I’ve been working on some project management tools recently. The idea is to manage multiple projects which follow the same pattern – the same set of tasks, but re-used.

Data-model wise, I have 3 main tables – “Task”, which represents the tasks shared between all projects, “Job” which represents one particular project-task pairing, and “Task_dependency”, which represents dependencies between tasks.

An example would be building houses – “Construct Roof” might be one task, while “Construct the roof of house number 7″ would be a job matching that task to a single project. Meanwhile, there might be an entry in “Task_dependency” stating that the task “Construct Roof” depends on the task “Build Walls”.

So I started working on some of the algorithms needed for common tasks. One of my first concerns was data integrity – using SQL alone it’s hard to impose a restraint like “no task can end up indirectly depending on itself”. The dependencies must form a Directed Acyclic Graph (DAG), with tasks as the “nodes” and dependencies as the “edges”. I decided that the best way to handle this was to have my application check any updates to the task_dependency table for loops, and the easiest way to do that was to start at the task whose dependencies are to be updated, and work backwards along the dependencies to see if we can find our way back to that task. We could work forwards instead, but I couldn’t see any benefits to either direction.

The more difficult part was writing an auto-scheduler. Given a fixed date (the start or finish date), and durations for each task, I needed to plan out a schedule that avoided any dependency conflicts. I spent a while trying to find ways to sort the tasks by dependency, and looking at SQL Common Table Expressions (CTE), and in particular the phrase “WITH RECURSIVE”, before eventually deciding that this wasn’t much help to me. The lack of support for aggregation and non-linear recursion meant that I’d end up trying to find every path from every start node to every node in the graph, and then selecting the longest one for each node. Perhaps unsurprisingly, PostgreSQL wasn’t managing to optimise that.

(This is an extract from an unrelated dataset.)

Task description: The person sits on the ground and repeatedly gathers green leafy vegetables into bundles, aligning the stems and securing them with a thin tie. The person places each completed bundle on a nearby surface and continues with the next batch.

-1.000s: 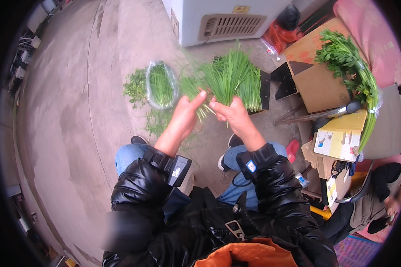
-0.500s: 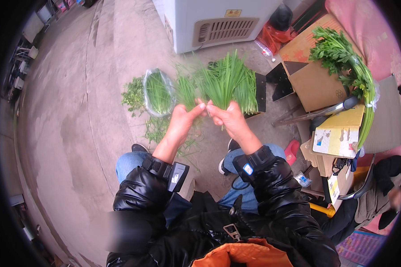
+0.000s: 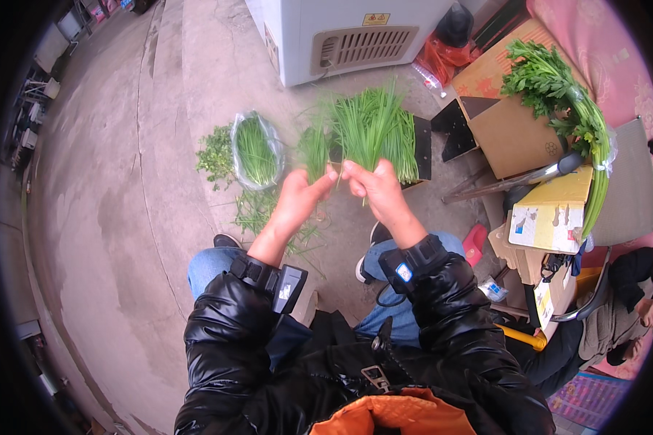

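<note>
My left hand point(image 3: 297, 197) is closed, thumb on top, round a small bunch of garlic chives point(image 3: 314, 147) whose blades point away from me and are partly blurred. A larger, fan-shaped bunch of garlic chives point(image 3: 359, 130) stands up from my right hand point(image 3: 379, 190), pinched near the stem ends. Just a small gap separates the two thumbs. Behind my right hand, more chives lie on a dark-sided box point(image 3: 423, 148). Left of my left hand stands a clear plastic bag point(image 3: 278, 156) filled with chives.
Leafy herbs point(image 3: 215, 154) and loose green trimmings point(image 3: 254, 210) lie on the concrete floor. A white appliance point(image 3: 290, 51) stands ahead. At right are cardboard boxes point(image 3: 519, 134), a celery bunch point(image 3: 595, 138) and a chair point(image 3: 624, 192). Another person's hand point(image 3: 647, 312) shows at the far right.
My hands have drawn slightly apart, each keeping its chives. The other person's hands at the far right have shifted and show more.
</note>
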The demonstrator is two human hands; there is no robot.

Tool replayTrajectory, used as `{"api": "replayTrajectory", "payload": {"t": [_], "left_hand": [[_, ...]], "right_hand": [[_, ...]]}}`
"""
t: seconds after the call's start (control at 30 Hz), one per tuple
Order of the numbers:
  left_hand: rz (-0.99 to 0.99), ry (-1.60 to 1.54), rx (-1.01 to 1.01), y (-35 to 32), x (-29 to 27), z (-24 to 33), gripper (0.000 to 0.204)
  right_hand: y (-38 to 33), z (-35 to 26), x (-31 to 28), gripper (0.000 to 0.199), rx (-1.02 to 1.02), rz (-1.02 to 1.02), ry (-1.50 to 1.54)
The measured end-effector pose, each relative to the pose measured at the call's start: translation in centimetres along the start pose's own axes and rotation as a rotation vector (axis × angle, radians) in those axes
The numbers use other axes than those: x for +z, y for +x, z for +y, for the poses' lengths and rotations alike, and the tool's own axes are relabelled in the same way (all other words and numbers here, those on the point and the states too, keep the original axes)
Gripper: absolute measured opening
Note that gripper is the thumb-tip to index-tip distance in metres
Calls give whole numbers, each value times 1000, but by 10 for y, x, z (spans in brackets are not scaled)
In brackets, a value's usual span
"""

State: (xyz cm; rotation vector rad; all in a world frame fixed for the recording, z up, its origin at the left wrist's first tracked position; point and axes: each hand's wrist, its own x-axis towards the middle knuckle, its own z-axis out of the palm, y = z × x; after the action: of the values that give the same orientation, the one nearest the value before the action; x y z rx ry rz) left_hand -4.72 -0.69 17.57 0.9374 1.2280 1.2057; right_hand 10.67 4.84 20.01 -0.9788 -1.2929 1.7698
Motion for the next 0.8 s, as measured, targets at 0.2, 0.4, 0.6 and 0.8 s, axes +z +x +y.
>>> {"api": "replayTrajectory", "payload": {"t": [0.2, 0.4, 0.6, 0.8], "left_hand": [[-14, 86, -1, -1, -2, -3, 15], [-35, 129, -86, -2, -3, -4, 16], [-9, 151, -169, -6, -3, 3, 18], [15, -14, -67, -8, 1, 2, 18]], "right_hand": [[2, -1, -7, 16, -53, 58, 60], [2, -7, -13, 12, -89, 50, 125], [1, -7, -14, 12, -47, 17, 95], [1, 0, -6, 11, 18, -95, 45]]}}
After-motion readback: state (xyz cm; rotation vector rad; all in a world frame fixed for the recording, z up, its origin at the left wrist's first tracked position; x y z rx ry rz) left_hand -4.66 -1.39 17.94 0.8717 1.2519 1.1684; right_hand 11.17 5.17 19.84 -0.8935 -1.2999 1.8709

A few weeks after writing my own algorithm using TCL, I found a wikipedia article on topological sorting, which described almost exactly what I was trying to do, even though I’d never heard the phrase before. Since I was trying to find the longest path at the same time as sorting, my home-made algorithm doesn’t look exactly like either of the ones described, but in principle it’s similar to the breadth-first approach.

Once tasks are sorted topologically, working from a given date was comparatively easy. I’ve ended up working backwards from a chosen finish date (this being what the client required), and scheduling each task as late as possible without causing any conflicts. By iterating over the tasks in reverse topological order, I can ensure that each task has its start and finish date calculated before the tasks it depends on.

In addition to this, I’m sorting each task by the longest path from that task node to the finish (as far as possible while maintaining topological order), and by displaying tasks in this this order, tasks which are scheduled later tend to appear further down the screen.

If you’re working forward from a start date, scheduling each task as early as possible, I’d recommend displaying tasks in topological order first, and in order of longest path from start second.